Task objective: Give back, exactly as written, the lines from the beginning of the listing through the one that contains "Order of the".

Data extract:

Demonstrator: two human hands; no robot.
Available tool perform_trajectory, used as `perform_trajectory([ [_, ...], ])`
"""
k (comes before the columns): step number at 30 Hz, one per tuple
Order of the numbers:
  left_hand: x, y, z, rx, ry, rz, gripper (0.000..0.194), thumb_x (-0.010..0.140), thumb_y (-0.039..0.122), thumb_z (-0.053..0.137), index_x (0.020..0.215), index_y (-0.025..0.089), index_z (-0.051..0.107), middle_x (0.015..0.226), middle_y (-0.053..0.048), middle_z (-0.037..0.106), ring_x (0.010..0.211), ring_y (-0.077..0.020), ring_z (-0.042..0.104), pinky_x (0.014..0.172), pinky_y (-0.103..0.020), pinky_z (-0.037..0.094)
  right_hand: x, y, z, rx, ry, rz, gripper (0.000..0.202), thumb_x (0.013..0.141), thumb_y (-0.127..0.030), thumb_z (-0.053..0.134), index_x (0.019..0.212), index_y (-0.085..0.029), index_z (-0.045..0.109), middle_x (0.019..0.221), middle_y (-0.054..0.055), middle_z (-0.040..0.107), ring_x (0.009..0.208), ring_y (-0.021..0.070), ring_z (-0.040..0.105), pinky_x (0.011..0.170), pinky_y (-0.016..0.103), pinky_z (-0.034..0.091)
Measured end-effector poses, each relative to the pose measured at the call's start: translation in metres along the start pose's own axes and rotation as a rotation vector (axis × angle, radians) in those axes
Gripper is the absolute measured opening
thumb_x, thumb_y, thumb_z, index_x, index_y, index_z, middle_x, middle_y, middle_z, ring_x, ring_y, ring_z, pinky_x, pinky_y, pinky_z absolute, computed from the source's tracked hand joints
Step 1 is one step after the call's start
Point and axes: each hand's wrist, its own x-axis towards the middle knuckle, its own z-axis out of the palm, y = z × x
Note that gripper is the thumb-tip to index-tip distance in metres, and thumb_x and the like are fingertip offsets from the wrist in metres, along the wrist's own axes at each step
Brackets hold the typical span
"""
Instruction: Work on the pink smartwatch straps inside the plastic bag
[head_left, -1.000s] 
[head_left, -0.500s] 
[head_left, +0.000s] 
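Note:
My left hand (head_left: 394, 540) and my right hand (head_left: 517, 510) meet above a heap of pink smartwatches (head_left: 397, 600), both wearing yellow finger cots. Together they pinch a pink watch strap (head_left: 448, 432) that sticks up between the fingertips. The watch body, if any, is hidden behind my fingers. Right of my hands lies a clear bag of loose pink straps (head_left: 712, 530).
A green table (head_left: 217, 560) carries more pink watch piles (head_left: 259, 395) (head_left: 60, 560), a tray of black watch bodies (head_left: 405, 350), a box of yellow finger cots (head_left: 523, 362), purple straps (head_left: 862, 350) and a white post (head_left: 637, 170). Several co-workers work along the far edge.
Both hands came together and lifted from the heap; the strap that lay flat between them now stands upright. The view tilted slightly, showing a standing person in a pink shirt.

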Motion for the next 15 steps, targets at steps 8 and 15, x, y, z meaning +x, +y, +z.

Result of this task:
Demonstrator: two human hands; no robot.
Available tool perform_trajectory, used as `perform_trajectory([ [_, ...], ])`
"""
k (comes before the columns): step number at 30 Hz, one per tuple
Order of the numbers:

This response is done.